-- Instructions for the task --
From the listing below, copy every line with the word "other".

-- Dataset content --
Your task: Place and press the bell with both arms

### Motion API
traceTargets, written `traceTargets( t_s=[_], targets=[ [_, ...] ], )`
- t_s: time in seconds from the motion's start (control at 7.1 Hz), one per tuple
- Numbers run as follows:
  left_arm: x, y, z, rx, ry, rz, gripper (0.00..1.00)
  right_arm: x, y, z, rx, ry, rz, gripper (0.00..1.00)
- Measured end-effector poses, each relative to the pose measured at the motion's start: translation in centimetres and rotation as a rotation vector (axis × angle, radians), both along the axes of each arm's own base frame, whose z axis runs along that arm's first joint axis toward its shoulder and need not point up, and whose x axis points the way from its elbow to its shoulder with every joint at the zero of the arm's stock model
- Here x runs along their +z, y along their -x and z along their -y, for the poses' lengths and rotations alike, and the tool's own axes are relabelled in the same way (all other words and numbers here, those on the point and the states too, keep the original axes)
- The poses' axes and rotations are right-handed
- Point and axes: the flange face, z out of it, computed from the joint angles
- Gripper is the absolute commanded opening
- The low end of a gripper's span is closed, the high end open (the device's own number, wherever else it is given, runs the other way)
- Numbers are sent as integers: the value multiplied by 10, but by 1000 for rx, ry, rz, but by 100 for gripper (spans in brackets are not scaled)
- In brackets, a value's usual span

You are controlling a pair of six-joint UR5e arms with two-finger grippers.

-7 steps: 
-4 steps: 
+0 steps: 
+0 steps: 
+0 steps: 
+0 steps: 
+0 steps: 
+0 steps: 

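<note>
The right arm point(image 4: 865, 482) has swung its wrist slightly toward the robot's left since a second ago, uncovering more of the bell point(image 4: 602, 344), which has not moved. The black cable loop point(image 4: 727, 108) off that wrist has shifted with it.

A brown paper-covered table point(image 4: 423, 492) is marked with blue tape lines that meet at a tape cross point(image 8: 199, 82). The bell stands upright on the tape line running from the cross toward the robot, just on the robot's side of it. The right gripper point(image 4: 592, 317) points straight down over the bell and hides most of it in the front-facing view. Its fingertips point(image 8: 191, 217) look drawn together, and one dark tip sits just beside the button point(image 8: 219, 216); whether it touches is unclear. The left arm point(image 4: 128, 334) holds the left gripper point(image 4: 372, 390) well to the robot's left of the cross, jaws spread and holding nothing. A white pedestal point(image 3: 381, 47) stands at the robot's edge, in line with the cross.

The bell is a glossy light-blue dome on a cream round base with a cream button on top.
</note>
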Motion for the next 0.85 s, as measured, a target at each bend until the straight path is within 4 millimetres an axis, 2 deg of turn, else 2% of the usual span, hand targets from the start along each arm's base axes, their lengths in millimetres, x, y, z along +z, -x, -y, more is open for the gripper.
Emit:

-- Expected answer --
- Here x runs along their +z, y along their -x and z along their -y, for the poses' lengths and rotations alike, and the tool's own axes are relabelled in the same way (all other words and numbers here, those on the point and the states too, keep the original axes)
- The low end of a gripper's span is closed, the high end open (the device's own number, wherever else it is given, runs the other way)

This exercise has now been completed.